Task goal:
Only the lines below from the one with "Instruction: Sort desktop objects" through the one with "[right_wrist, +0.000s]" are to be written out, exactly and without any images.

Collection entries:
[Start of section]

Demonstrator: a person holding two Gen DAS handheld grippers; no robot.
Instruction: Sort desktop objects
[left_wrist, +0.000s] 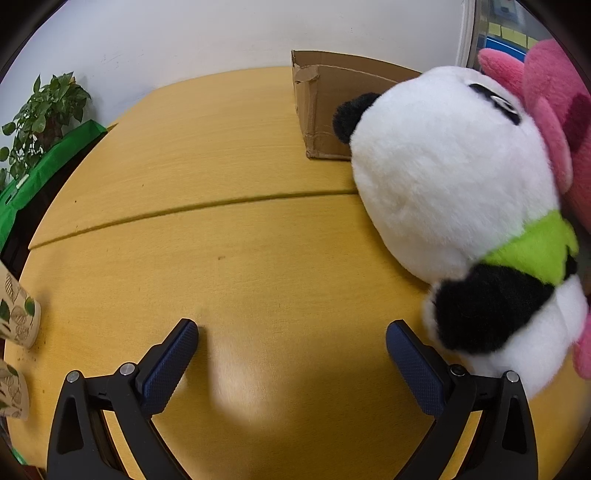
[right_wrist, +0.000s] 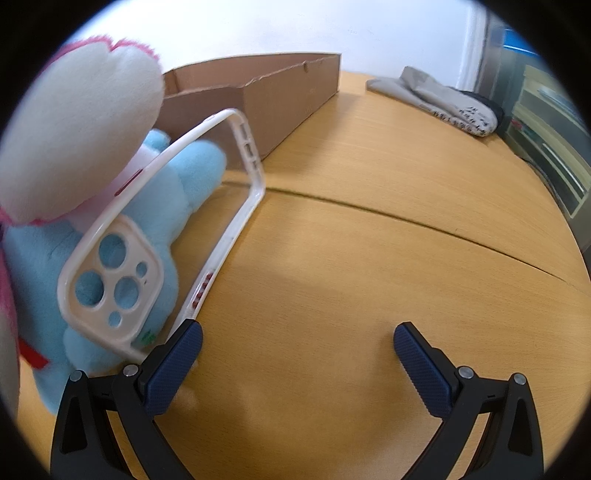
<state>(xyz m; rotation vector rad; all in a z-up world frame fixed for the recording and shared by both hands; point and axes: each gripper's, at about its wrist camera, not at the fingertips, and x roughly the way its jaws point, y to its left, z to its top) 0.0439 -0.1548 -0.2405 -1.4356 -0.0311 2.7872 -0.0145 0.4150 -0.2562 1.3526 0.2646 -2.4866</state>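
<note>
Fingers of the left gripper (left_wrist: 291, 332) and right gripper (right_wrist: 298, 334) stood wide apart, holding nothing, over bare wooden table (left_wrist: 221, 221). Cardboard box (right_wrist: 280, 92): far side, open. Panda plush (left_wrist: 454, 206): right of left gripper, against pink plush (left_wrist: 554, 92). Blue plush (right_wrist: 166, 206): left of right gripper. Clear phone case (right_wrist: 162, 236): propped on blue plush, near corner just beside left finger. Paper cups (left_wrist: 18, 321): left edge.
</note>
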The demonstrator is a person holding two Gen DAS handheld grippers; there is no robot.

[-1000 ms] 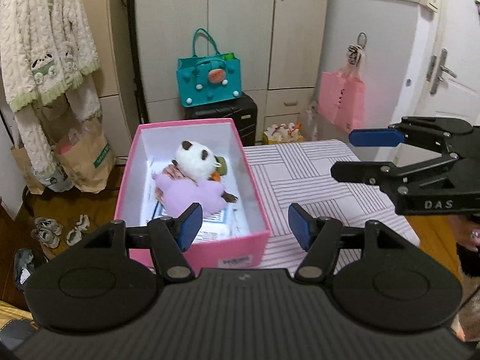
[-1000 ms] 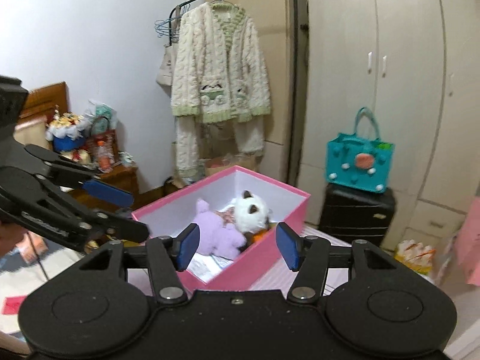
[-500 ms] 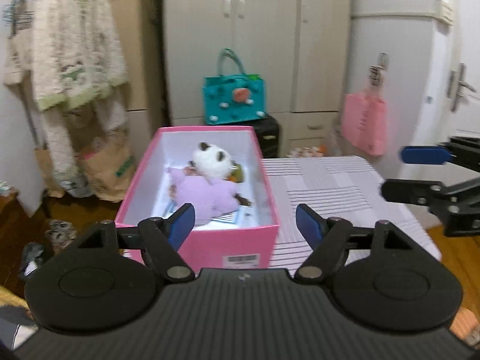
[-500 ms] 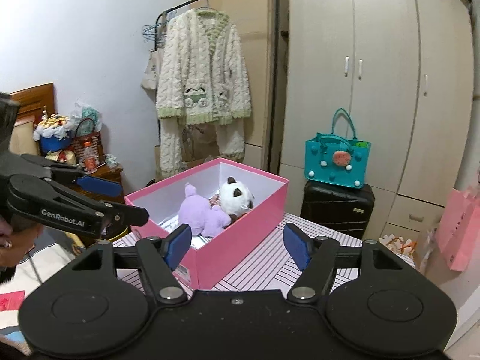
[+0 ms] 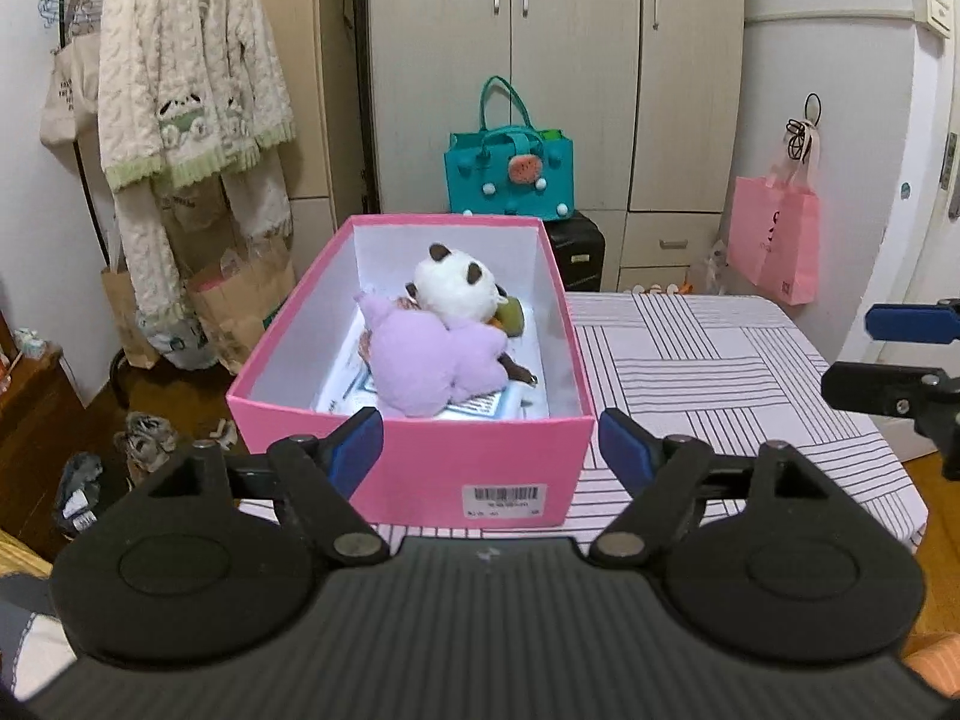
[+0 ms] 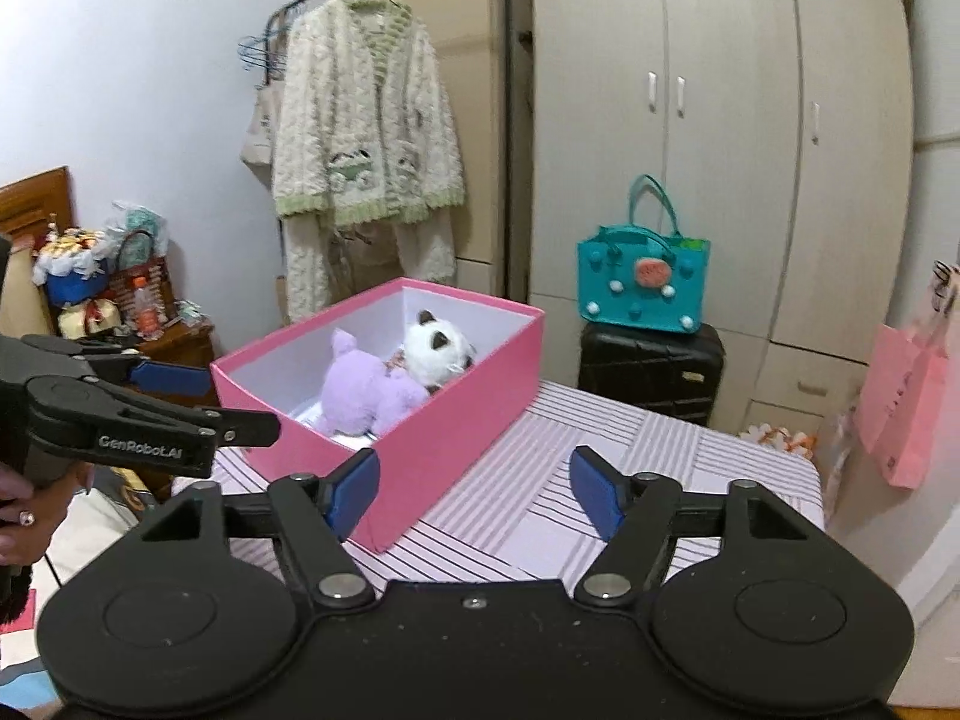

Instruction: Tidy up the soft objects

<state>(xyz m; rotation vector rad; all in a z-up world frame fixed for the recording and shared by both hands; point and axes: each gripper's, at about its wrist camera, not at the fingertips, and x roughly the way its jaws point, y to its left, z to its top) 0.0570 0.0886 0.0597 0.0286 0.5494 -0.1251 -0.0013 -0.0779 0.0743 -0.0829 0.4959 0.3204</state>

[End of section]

Written solution:
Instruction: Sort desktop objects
[left_wrist, +0.000s] 
[right_wrist, +0.000s] 

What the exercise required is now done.